◆ EXERCISE INSTRUCTIONS: Retype the listing without any alteration.

★ ★ ★ ★

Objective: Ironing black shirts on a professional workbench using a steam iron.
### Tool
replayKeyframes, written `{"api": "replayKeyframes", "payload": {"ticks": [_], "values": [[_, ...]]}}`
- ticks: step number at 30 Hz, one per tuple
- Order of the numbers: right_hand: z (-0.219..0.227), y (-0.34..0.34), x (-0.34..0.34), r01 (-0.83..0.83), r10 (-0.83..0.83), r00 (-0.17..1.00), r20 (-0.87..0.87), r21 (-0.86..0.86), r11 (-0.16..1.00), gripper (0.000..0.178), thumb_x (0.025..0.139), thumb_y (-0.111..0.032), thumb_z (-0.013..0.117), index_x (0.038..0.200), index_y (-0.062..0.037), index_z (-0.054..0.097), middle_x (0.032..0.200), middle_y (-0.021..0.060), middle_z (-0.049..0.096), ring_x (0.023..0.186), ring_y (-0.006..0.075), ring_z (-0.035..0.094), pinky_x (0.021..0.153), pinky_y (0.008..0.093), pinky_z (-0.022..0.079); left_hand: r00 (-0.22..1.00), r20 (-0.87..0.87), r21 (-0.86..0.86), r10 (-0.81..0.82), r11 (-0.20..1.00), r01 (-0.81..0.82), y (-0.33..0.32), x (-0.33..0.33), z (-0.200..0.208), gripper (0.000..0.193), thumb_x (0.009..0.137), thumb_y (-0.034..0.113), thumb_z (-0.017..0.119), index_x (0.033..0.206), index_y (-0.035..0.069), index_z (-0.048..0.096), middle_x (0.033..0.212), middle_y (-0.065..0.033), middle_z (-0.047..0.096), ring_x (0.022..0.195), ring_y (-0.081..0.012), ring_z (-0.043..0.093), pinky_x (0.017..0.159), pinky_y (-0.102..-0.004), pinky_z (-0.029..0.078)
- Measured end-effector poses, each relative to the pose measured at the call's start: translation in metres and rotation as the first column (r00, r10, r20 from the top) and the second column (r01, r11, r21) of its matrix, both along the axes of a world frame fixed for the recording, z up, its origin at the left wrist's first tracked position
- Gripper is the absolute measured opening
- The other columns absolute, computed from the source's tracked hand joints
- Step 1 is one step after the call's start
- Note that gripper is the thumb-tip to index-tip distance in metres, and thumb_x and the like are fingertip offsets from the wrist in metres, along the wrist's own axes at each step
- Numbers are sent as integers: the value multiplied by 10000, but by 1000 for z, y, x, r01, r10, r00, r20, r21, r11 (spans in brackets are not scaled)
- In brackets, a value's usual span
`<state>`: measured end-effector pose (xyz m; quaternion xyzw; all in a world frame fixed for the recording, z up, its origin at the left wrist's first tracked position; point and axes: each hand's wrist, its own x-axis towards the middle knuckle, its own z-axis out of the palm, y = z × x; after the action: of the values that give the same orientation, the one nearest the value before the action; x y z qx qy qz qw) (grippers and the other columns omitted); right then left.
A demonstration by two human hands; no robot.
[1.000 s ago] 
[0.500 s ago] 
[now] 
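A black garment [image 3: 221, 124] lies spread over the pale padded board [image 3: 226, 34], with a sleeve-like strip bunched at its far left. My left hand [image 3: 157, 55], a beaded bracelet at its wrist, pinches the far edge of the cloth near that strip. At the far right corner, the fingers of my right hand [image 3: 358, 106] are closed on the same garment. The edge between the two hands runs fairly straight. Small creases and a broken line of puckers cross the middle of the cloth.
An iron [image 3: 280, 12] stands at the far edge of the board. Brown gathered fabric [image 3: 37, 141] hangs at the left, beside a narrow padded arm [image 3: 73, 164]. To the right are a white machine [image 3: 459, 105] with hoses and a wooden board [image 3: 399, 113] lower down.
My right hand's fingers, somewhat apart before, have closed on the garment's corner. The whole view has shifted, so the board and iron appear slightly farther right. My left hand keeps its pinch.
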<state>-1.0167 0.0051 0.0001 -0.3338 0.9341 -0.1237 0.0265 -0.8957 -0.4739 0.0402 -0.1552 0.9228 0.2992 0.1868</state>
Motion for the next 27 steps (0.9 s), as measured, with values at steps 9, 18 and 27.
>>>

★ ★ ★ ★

◆ ANSWER FOR THE TASK:
Objective: Ironing black shirts on a professional workbench using a steam iron.
### Tool
replayKeyframes, written `{"api": "replayKeyframes", "payload": {"ticks": [_], "values": [[_, ...]]}}`
- ticks: step number at 30 Hz, one per tuple
- Order of the numbers: right_hand: z (-0.219..0.227), y (-0.34..0.34), x (-0.34..0.34), r01 (-0.83..0.83), r10 (-0.83..0.83), r00 (-0.17..1.00), r20 (-0.87..0.87), r21 (-0.86..0.86), r11 (-0.16..1.00), gripper (0.000..0.178), thumb_x (0.025..0.139), thumb_y (-0.111..0.032), thumb_z (-0.013..0.117), index_x (0.038..0.200), index_y (-0.062..0.037), index_z (-0.054..0.097), middle_x (0.032..0.200), middle_y (-0.021..0.060), middle_z (-0.049..0.096), ring_x (0.023..0.186), ring_y (-0.006..0.075), ring_z (-0.035..0.094), pinky_x (0.021..0.153), pinky_y (0.008..0.093), pinky_z (-0.022..0.079); left_hand: r00 (-0.22..1.00), r20 (-0.87..0.87), r21 (-0.86..0.86), r10 (-0.81..0.82), r11 (-0.20..1.00), r01 (-0.81..0.82), y (-0.33..0.32), x (-0.33..0.33), z (-0.200..0.208), gripper (0.000..0.193), thumb_x (0.009..0.137), thumb_y (-0.034..0.113), thumb_z (-0.017..0.119), index_x (0.033..0.206), index_y (-0.035..0.069), index_z (-0.048..0.096), middle_x (0.033..0.212), middle_y (-0.065..0.033), middle_z (-0.047..0.096), ring_x (0.022..0.195), ring_y (-0.081..0.012), ring_z (-0.043..0.093), pinky_x (0.017..0.159), pinky_y (-0.102..-0.004), pinky_z (-0.029..0.078)
- Measured end-effector poses, each relative to the pose measured at the call's start: translation in metres and rotation as the first column (r00, r10, r20 from the top) and the second column (r01, r11, r21) of its matrix, both along the axes of a world frame fixed for the recording, z up, its origin at the left wrist's first tracked position
- Gripper is the absolute measured opening
- The other columns absolute, computed from the source's tracked hand joints
- Step 1 is one step after the call's start
- Note that gripper is the thumb-tip to index-tip distance in metres, and thumb_x and the like are fingertip offsets from the wrist in metres, along the wrist's own axes at each step
- Numbers are sent as integers: the value multiplied by 10000, but by 1000 for z, y, x, r01, r10, r00, r20, r21, r11 (spans in brackets are not scaled)
- In brackets, a value's usual span
`<state>`: measured end-effector pose (xyz m; quaternion xyzw; all in a world frame fixed for the recording, z up, its origin at the left wrist's first tracked position; point and axes: each hand's wrist, its own x-axis towards the middle knuckle, its own z-axis out of the palm, y = z × x; after the action: of the values that give the same orientation, the one nearest the value before the action; x y z qx qy qz qw) (grippers and the other columns omitted); right then left.
A demonstration by two human hands; no robot.
[1.000 s ago] 
[0.500 s ago] 
[now] 
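A black garment [image 3: 221, 124] lies spread over the pale padded board [image 3: 226, 34], with a sleeve-like strip bunched at its far left. My left hand [image 3: 157, 55], a beaded bracelet at its wrist, pinches the far edge of the cloth near that strip. At the far right corner, the fingers of my right hand [image 3: 358, 106] are closed on the same garment. The edge between the two hands runs fairly straight. Small creases and a broken line of puckers cross the middle of the cloth.
An iron [image 3: 280, 12] stands at the far edge of the board. Brown gathered fabric [image 3: 37, 141] hangs at the left, beside a narrow padded arm [image 3: 73, 164]. To the right are a white machine [image 3: 459, 105] with hoses and a wooden board [image 3: 399, 113] lower down.
My right hand's fingers, somewhat apart before, have closed on the garment's corner. The whole view has shifted, so the board and iron appear slightly farther right. My left hand keeps its pinch.
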<state>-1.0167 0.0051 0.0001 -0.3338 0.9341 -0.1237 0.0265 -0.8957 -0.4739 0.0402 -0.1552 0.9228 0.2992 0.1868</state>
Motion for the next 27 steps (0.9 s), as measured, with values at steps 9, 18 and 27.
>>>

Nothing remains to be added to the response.